You can also use the yield! operator to emit all the values from another sequence one by one. So the following code would create a four element sequence:

let x = seq { 
    yield "Hello"
    yield "World"
    yield! ["foo"; "bar"]
}

The yield! operator also opens up the possibility of creating a recursive sequence. So you can do something like this and create a never-ending sequence:

let rec x = seq { 
    yield "Hello"
    yield "World"
    yield! ["foo"; "bar"]
    yield! x
}

But obviously you are likely to want to terminate your sequence at some point, and so you need an equivalent of C#’s yield break. It took me a while to work out how to do this in F#, but eventually I realised it was as simple as returning “unit” which is expressed in F# as ().

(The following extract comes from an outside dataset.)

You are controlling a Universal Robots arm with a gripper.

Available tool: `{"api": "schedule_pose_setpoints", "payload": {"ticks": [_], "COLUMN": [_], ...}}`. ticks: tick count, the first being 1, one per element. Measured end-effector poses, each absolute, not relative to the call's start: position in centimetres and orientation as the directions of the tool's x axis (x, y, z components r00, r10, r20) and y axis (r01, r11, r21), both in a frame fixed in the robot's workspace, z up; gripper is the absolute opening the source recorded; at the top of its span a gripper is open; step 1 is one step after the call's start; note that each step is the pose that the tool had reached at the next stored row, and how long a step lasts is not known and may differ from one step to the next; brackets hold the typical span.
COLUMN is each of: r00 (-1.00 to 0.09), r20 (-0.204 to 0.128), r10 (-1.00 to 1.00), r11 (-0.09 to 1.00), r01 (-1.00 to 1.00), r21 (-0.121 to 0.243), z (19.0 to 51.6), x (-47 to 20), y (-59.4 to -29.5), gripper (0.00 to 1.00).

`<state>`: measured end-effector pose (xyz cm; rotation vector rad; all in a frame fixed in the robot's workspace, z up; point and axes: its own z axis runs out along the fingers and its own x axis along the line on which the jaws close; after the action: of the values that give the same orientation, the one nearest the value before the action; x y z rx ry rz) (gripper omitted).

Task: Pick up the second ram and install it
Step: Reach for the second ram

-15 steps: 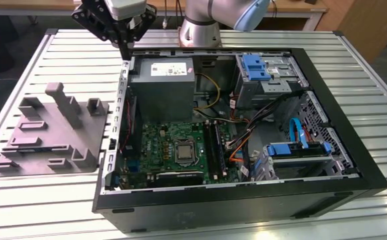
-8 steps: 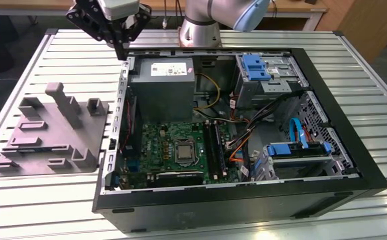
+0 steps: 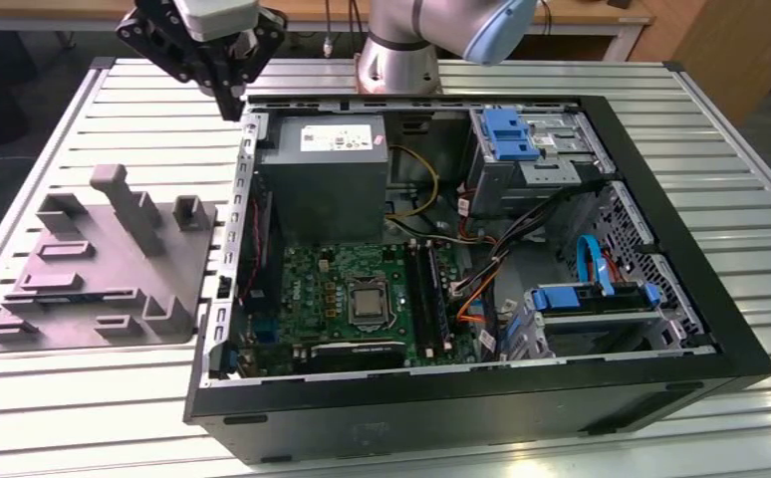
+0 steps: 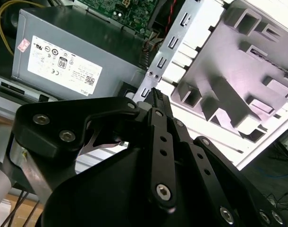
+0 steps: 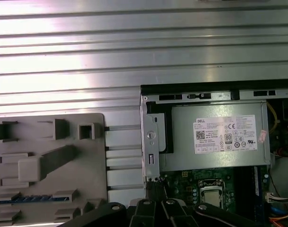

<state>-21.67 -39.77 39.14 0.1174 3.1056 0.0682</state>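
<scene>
One slatted metal table (image 3: 80, 408) carries everything. On it lies one open black computer case (image 3: 492, 403). The exterior view's left holds one grey moulded fixture (image 3: 94, 269), just beside the case. One robot arm (image 3: 405, 45) rises behind the case. Inside the case sit one grey power supply (image 3: 322, 179) with a white label, one green motherboard (image 3: 313, 289) with a single processor socket (image 3: 366, 299), and two blue drive brackets (image 3: 508, 134).

The one gripper (image 3: 235, 105) hangs above the case's rear corner, near the power supply. Its fingers (image 4: 159, 123) are pressed together at the tips and carry nothing.

The second ram (image 5: 26, 199) shows in the first wrist view as one thin blue strip. It lies in a slot of the fixture, well apart from the gripper.
</scene>
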Motion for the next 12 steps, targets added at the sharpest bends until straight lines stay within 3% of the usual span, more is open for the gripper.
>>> {"api": "schedule_pose_setpoints", "payload": {"ticks": [12], "r00": [-0.997], "r20": [-0.033], "r10": [0.076], "r11": [0.996], "r01": [0.075], "r21": [0.045], "z": [39.0], "x": [-24.3], "y": [-39.7], "gripper": [0.1]}}
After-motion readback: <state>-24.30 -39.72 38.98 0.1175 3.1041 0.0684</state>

To illustrate how to use it, I’ve created a simple “countdown” function using a recursive sequence:

let rec countdown from = 
    seq {
        match from with 
            | 0 -> ()
            | n -> 
                yield n
                yield! countdown (from - 1)
    }

Obviously that’s not the best way to implement a countdown sequence in F#. That can be done much more elegantly using another form of sequence expressions:

seq { 10 .. -1 .. 1 }

But hopefully this post helps any C# developers wondering how they can do a yield break in F#.

Comments

Comment by Paweł Iżycki

Thank you for sharing, exactly what I was looking for :)

Paweł Iżycki
Comment by Shimmer66

You could use Seq.takeWhile (fun n -> n > 0) instead of matching on 0.

Shimmer66